You'd think that only works for fuzzy answers like vacation planning suggestions, but it's pretty good even for well-defined answers to fuzzily-stated questions. I'd never trust an LLM alone to tell me what Godunov's Theorem is or means, but when I couldn't remember the name "Godunov's Theorem" it was by giving a vague description to Claude that I found it.
I found that it is very good at telling me which book I am trying to remember from a few hazy recollection of what the book was about.

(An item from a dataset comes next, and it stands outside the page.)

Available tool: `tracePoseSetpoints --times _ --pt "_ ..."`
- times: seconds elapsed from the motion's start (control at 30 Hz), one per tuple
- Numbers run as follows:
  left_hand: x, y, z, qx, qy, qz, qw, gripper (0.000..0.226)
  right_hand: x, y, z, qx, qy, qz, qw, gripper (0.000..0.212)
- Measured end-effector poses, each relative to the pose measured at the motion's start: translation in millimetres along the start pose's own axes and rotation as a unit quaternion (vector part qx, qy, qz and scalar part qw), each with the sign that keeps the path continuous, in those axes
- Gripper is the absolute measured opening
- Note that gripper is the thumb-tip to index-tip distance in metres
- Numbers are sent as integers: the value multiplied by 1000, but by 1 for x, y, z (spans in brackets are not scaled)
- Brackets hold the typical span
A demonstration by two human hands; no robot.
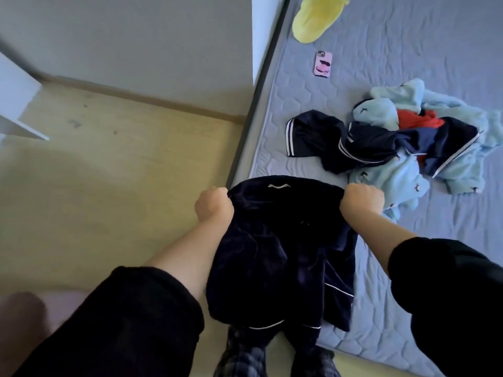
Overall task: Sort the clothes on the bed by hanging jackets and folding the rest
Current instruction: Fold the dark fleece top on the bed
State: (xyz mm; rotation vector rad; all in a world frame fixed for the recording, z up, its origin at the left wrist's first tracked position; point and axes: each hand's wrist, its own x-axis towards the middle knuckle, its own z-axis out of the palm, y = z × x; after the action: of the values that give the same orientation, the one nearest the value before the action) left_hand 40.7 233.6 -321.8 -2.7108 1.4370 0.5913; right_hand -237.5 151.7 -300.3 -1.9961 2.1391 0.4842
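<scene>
The person is standing at the bed's [408, 50] near left corner and is holding up a dark garment [280, 254] with white piping. The left grip [215, 204] is clenching one end of its top edge and the right grip [363, 198] is clenching the other, both fists closed on the cloth with the top band stretching between them. The garment is hanging down in front of the person's legs, its right side trailing over the bed's near edge and its left side hanging over the floor [109, 172]. Whether it is a jacket or a pyjama piece is hard to tell, though a small loop is showing at the middle of the top edge. The step in hand appears to be spreading and judging this piece, so sorting is looking early. A pile [408, 142] of pale blue, navy and red clothes is lying unfolded toward the bed's right edge. A phone [323, 63] is lying near the left edge, and a yellow item [313, 19] is sitting by the far left edge. The next move is likely calling for a decision: if it is a jacket, it is needing a hanger, and none is showing here. Otherwise it is wanting laying flat on the bare stretch of bed near the front edge, clear of the pile, before folding.
</scene>
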Motion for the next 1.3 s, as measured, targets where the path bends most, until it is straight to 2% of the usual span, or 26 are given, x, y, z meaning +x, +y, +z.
tracePoseSetpoints --times 0.1,0.17,0.3,0.4,0.47,0.57,0.63,0.73,0.83,0.93,1.03,1.13,1.2,1.27,1.3 --pt "15 10 33 -17 -4 -32 999 24 22 3 29 134 -72 82 985 25" --pt "26 21 45 -85 1 -47 995 17 38 2 35 198 -69 82 974 28" --pt "61 48 38 -226 11 -85 970 35 81 -6 16 260 41 34 964 28" --pt "93 64 24 -336 46 -123 933 41 118 -15 0 317 102 5 943 24" --pt "109 72 19 -400 49 -119 907 47 137 -23 -4 348 99 -33 932 38" --pt "118 80 28 -471 -17 -69 879 67 146 -36 8 329 30 -95 939 82" --pt "109 82 46 -435 -56 -60 897 78 140 -42 33 326 -29 -96 940 88" --pt "79 74 91 -366 -95 -18 926 81 117 -40 84 318 -131 -74 936 82" --pt "42 58 138 -311 -208 5 927 77 86 -25 142 285 -223 -58 930 74" --pt "3 46 183 -247 -298 23 922 66 56 -3 197 237 -277 -19 931 66" --pt "-33 48 220 -185 -293 88 934 56 31 23 242 237 -263 53 934 57" --pt "-63 60 251 -143 -242 163 946 43 15 54 277 283 -142 149 937 50" --pt "-79 72 270 -164 -230 168 945 36 11 74 295 297 -84 210 928 53" --pt "-92 83 289 -186 -249 150 939 36 11 86 310 323 -127 269 898 64" --pt "-98 88 299 -178 -272 136 936 40 11 89 315 341 -171 277 882 60"
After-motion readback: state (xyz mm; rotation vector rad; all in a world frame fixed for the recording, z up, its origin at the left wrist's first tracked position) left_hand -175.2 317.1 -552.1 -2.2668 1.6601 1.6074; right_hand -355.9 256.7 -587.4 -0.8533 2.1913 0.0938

I was trying to remember which book about basketball stats I read about 15 years ago which had a chapter comparing the relative merits of Tyson Chandler and Eddie Curry. Google gives you a sea of links to those guys wikipedia and basketball reference pages.
Chat GPT immediately knew it was 'The Wages of Wins' by David Berri, had a command of the basic thesis of the book in a way that jived with my memory of the book, was able to contrast and compare the arguments from the book with other books on sports statistics, talk about the various assumptions the arguments from those books relied on.
I was honestly pretty blown away at how useful it was in contrast to google searching.